A global collaboration of scientists has more than doubled the known number of regions on the human genome that influence the risk of developing melanoma.
The research, involving the University, QIMR Berghofer in Australia, and the National Cancer Institute in the US, has been published today in the journal Nature Genetics.
Melanoma is a sometimes-deadly skin cancer, with an estimated 350,000 cases worldwide in 2015, resulting in nearly 60,000 deaths.
The joint study leader and QIMR Berghofer statistical geneticist, Associate Professor Matthew Law, said the researchers identified 33 new regions of the genome and confirmed another 21 previously reported regions that are linked to a persons risk of developing melanoma of the skin.
By finding new regions we can now narrow in on the specific underlying genes and better understand the pathways that lead to melanoma, Associate Professor Law said.
"Two of the new regions weve discovered that are linked to melanoma have previously been linked to autoimmune disorders. This provides further evidence that the immune system plays an important role in a person developing melanoma.
We also found an association between melanoma and common genetic variants in the gene TP53, which is a gene critical in controlling DNA repair when cells divide, and in suppressing cancer.
The UK-based co-lead author, Dr Mark Iles from the Leeds Institute for Data Analytics, said the researchers examined DNA from 37,000 people who had been diagnosed with melanoma and compared their genetic information to that of nearly 400,000 people with no history of the disease.
The large population sample made it possible to recognise which regions of the genome were active in people with melanoma, Dr Iles said.
The population sample we used is three times larger than any previous genetic study on melanoma risk and gives us strong confidence that the new regions weve discovered all play a role in the disease.
Its a product of power in numbers. The only way to discover these things is by having such a large study population that spans across the globe, and wed urge more people to sign up for these large melanoma research projects.
Melanoma begins in melanocytes - cells in the skin responsible for making the pigment melanin that gives colour to the skin.
Melanin can block some of the harmful effects of UV radiation, which is why people with pale skin are at a higher risk of skin cancer, but the protection is not complete.
Moles also develop from melanocytes and having a high number of moles is a risk factor for melanoma.
Dr Maria Teresa Landi, co-lead author on the study and senior investigator at the US National Cancer Institute, part of the National Institutes of Health, said the research also uncovered other important clues to the genetic causes of melanoma.

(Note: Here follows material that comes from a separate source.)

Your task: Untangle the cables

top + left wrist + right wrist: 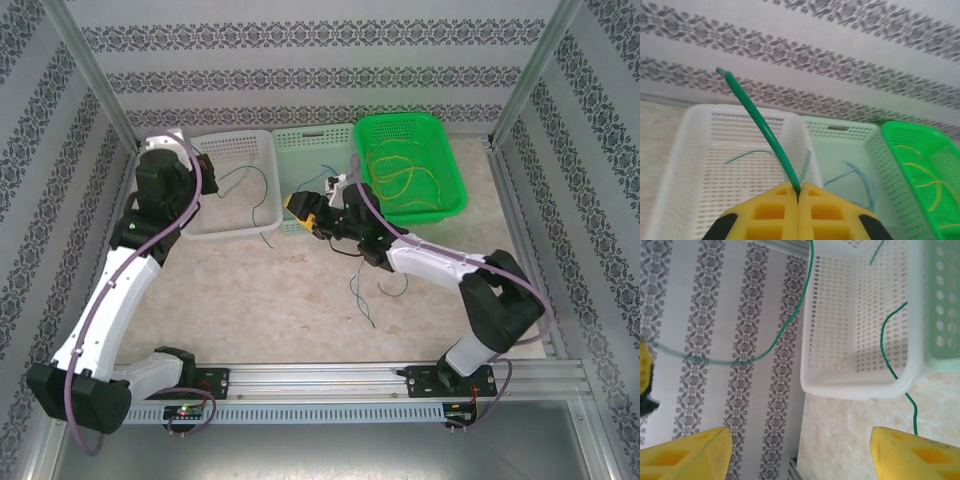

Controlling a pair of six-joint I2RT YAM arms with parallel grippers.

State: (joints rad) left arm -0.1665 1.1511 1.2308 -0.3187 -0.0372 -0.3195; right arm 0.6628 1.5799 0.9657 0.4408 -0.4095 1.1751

We used the relationship between moles, pigmentation, and melanoma to identify 31 additional gene regions that potentially influence melanoma risk. For example, one of the regions we identified is involved in melanocyte growth, Dr Landi said.
Moreover, we also included people from Mediterranean populations involved in the MelaNostrum Consortium. Most studies of melanoma use people with northern or western European ancestry (e.g. British) and by expanding our analysis to include Mediterranean populations, we will gain a greater understanding of the genetics of melanoma in this highly sun-exposed group.
Larger datasets are needed to find further genes that influence melanoma risk, and in parallel we need functional studies to work out the exact mechanisms that lead to these genes causing melanoma.
The researchers said the study reaffirmed the importance of protecting skin from the sun by avoiding UV exposure between the hours of 10 AM and 4 PM, seeking shade, covering up exposed skin, and using sunscreen.
The Nature Genetics study involved the international collaboration of researchers and health professionals from 115 different institutions.
The Australian research and researchers were primarily funded through the National Health and Medical Research Council of Australia and national and state Cancer Councils. Other funding sources were the US National Cancer Institute, and the UK Medical Research Council.